Une étude menée par Audrey Dunn Galvin (Royaume Uni) s'est penchée sur les perceptions, la confiance et les demandes des consommateurs par rapport à l'étiquetage du type "peut contenir".


Une équipe de recherche a monté un questionnaire en ligne pour les personnes ayant des allergies et/ou des enfants allergique à leur charge afin de mieux décrire leurs attentes et leur confiance face aux étiquetages préventifs. Un étiquetage préventif est un message comme "peut contenir allergène" ou "a été fabriqué dans une usine qui utilise allergène". Ce message permet aux consommateurs allergiques de prendre conscience que le produit peut potentiellement provoquer chez eux une réaction allergique. 

L'étude a montré que les répondants font peu confiance aux étiquetages préventifs, possiblement dû à la surutilisaion de ces derniers.

Les répondants ont aussi spécifié qu'ils souhiateraient voir un message qui indique que l'usine qui fabrique le produit a entrepris une analyse de risque quantitative. Le message suivant: "ce produit a subi une analyse de risque et il y a un risque de réaction allergique (i.e. il n'est pas prudent de consommer)" a été bien reçu tout comme le message similaire: "ce produit a subi une analyse de risque et il n'y a pas de risque de réaction allergique (i.e. il est prudent de consommer)". D'après les résultats, une telle approche en industrie et un étiquetage obligatoire, feraient que les consommateurs allergiques se sentent plus protégés, et moins anxieux. De plus, cela apporterait plus de facilité, de choix et de compréhension lors de leurs prises de décision au moment d'acheter un produit.

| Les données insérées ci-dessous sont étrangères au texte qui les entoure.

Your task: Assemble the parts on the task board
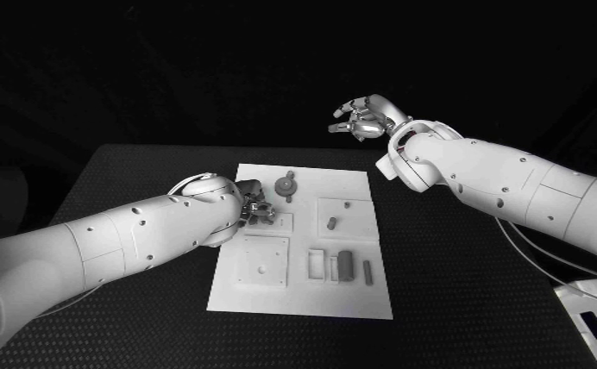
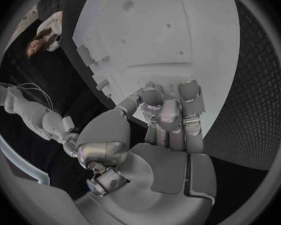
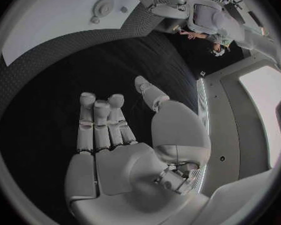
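The white task board [image 1: 276, 296] lies in the middle of the black table. On it I see a round grey part with a stem [image 1: 289, 186], a small peg [image 1: 332, 222] on a raised square, and upright grey blocks [image 1: 346, 265] near the front. My left hand [image 1: 255, 207] is at the board's left edge with its fingers curled down onto the board [image 2: 165, 40]; the fingertips [image 2: 152, 96] hide whatever lies under them. My right hand [image 1: 363, 119] hangs raised beyond the board's far right corner, fingers [image 3: 100, 120] straight and empty.
A square plate with holes [image 1: 264, 263] sits at the board's front left. Black table mat [image 1: 461, 283] extends on both sides of the board. A pale device [image 1: 581, 304] and cables lie at the table's right front corner.
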Controlling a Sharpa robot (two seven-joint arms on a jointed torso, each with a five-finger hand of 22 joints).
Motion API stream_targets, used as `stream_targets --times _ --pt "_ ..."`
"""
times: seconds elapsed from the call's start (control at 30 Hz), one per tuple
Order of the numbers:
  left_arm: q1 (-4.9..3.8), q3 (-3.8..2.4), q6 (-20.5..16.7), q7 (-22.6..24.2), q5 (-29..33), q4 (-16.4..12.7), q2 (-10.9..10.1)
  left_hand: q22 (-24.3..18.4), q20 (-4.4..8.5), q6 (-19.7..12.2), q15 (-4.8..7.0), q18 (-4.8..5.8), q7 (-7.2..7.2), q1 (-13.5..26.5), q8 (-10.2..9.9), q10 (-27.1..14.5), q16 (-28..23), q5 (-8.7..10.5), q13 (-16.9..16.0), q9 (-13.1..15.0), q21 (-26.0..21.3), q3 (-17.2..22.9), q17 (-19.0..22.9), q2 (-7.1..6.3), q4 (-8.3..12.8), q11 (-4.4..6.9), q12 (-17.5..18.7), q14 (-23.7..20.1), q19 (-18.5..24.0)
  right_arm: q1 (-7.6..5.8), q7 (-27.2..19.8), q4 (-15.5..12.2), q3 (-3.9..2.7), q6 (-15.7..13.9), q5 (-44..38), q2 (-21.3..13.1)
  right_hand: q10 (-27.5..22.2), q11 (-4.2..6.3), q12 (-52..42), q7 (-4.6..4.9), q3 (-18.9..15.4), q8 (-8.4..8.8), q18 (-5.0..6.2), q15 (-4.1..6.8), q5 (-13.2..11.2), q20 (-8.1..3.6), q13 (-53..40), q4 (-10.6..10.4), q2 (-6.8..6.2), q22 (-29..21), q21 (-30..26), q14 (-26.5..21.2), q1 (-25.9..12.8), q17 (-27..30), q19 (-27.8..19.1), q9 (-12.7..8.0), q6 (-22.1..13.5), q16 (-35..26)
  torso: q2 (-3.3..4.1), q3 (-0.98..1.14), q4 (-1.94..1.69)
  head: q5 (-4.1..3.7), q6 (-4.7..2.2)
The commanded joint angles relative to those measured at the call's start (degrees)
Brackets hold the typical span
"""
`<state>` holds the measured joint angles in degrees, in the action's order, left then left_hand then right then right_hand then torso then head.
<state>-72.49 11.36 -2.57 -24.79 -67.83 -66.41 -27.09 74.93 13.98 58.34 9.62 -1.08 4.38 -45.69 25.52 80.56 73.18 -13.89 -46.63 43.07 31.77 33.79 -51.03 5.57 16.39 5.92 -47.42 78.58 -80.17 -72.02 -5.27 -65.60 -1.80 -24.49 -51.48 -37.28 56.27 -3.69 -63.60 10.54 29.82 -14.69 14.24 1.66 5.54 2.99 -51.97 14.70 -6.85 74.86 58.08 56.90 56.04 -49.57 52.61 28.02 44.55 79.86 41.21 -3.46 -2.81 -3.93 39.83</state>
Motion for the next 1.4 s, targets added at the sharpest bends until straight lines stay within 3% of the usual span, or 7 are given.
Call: stream_targets --times 0.03,0.27,0.33,0.83,1.13,1.4 --pt "0.25 0.13 0.79 0.22 -0.91 0.28 0.21 0.32 0.14 5.86 2.42 -1.33 -4.15 -0.67 0.1 -0.28 0.33 -0.04 0.05 0.0 -0.32 0.3 0.11 0.96 0.05 0.25 -0.32 -2.36 -0.42 -0.01 -0.24 -0.06 -0.04 1.0 -0.03 0.05 -8.51 -0.82 -0.26 0.3 -0.34 -0.23 0.76 -0.06 -0.12 0.14 0.07 -0.14 0.39 0.07 -0.34 -0.33 -0.12 0.09 -0.22 -0.1 0.4 0.25 0.02 0.03 0.03 0.01 -0.01" --pt "0.24 0.12 3.12 -0.1 0.21 1.23 1.01 0.52 0.1 6.38 2.46 -1.24 -4.28 -0.71 0.25 -0.18 0.87 -1.6 0.29 0.19 -0.35 0.38 0.65 1.0 0.07 0.35 -0.41 -2.46 -0.51 -0.01 -0.17 0.03 -0.04 1.13 -0.03 0.1 -8.52 -0.82 -0.27 0.3 -0.35 -0.23 0.76 -0.06 -0.12 0.14 0.08 -0.15 0.39 0.08 -0.35 -0.34 -0.14 0.11 -0.23 -0.12 0.39 0.25 0.03 0.02 0.02 0.04 0.08" --pt "0.24 0.11 3.93 -0.22 0.63 1.42 1.3 0.72 0.06 6.8 2.53 -1.16 -4.41 -0.35 0.49 -0.1 1.35 -4.13 0.42 0.5 -0.3 0.45 1.05 1.1 0.07 0.47 -0.57 -2.51 -0.64 -0.01 -0.17 0.05 -0.04 1.17 -0.03 0.17 -8.53 -0.82 -0.27 0.3 -0.35 -0.23 0.76 -0.06 -0.11 0.14 0.09 -0.14 0.4 0.08 -0.35 -0.35 -0.14 0.11 -0.23 -0.13 0.39 0.25 0.03 0.03 0.04 0.09 0.03" --pt "0.21 0.1 5.53 -0.78 0.77 1.84 1.83 1.19 -0.13 8.05 2.9 -0.9 -5.05 2.26 1.88 0.03 3.78 -11.86 1.46 2.87 0.22 3.37 3.15 0.85 0.09 1.05 -1.58 -2.96 -1.15 -0.01 -0.06 0.05 -0.04 1.36 -0.03 0.14 -8.54 -0.82 -0.29 0.3 -0.32 -0.25 0.76 -0.06 -0.1 0.13 0.12 -0.08 0.44 0.09 -0.37 -0.37 -0.06 0.14 -0.25 -0.17 0.38 0.26 0.01 0.01 0.02 0.03 0.27" --pt "0.23 0.1 5.37 -0.8 -0.67 1.54 2.24 1.2 -0.14 8.08 2.92 -0.89 -5.08 2.34 1.95 0.03 3.96 -12.09 1.52 3.03 0.3 3.45 3.27 0.8 0.11 1.07 -1.68 -2.97 -1.18 -0.01 -0.06 -0.01 -0.04 1.42 -0.03 0.02 -8.55 -0.82 -0.31 0.3 -0.32 -0.26 0.76 -0.06 -0.1 0.12 0.14 -0.05 0.46 0.09 -0.37 -0.38 -0.04 0.16 -0.26 -0.2 0.37 0.27 0.0 0.02 0.0 -0.04 0.38" --pt "0.24 0.1 5.84 -0.99 -0.9 1.74 2.69 1.18 -0.16 8.04 2.93 -0.87 -5.09 2.65 1.94 -0.01 4.24 -11.04 1.67 3.26 0.42 3.4 3.59 0.59 -0.06 1.08 -1.86 -3.06 -1.21 -0.01 -0.04 -0.03 -0.04 1.49 -0.03 -0.04 -8.57 -0.82 -0.32 0.3 -0.33 -0.27 0.76 -0.06 -0.11 0.12 0.16 -0.02 0.45 0.1 -0.38 -0.4 -0.04 0.17 -0.27 -0.23 0.36 0.28 0.01 0.02 0.0 -0.04 0.48"
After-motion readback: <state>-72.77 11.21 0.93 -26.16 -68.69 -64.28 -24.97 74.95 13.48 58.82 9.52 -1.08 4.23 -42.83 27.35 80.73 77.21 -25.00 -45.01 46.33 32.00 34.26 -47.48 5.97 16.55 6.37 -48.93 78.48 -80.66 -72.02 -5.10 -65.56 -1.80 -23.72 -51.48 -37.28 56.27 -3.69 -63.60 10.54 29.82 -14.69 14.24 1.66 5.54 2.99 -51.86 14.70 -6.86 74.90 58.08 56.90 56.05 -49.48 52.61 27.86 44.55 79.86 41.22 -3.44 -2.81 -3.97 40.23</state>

Un point essentiel également est le besoin exprimé pour une meilleure communication de l'analyse des risques auprès des consommateurs et sur comment et pourquoi (par quelles démarches, moyens, processus) l'entrepise agro-alimentaire a décidé de mettre un étiquetage préventif. Cette communication devrait être faite, d'après les répondants au sondage, par les médecins traitants et les allergologues.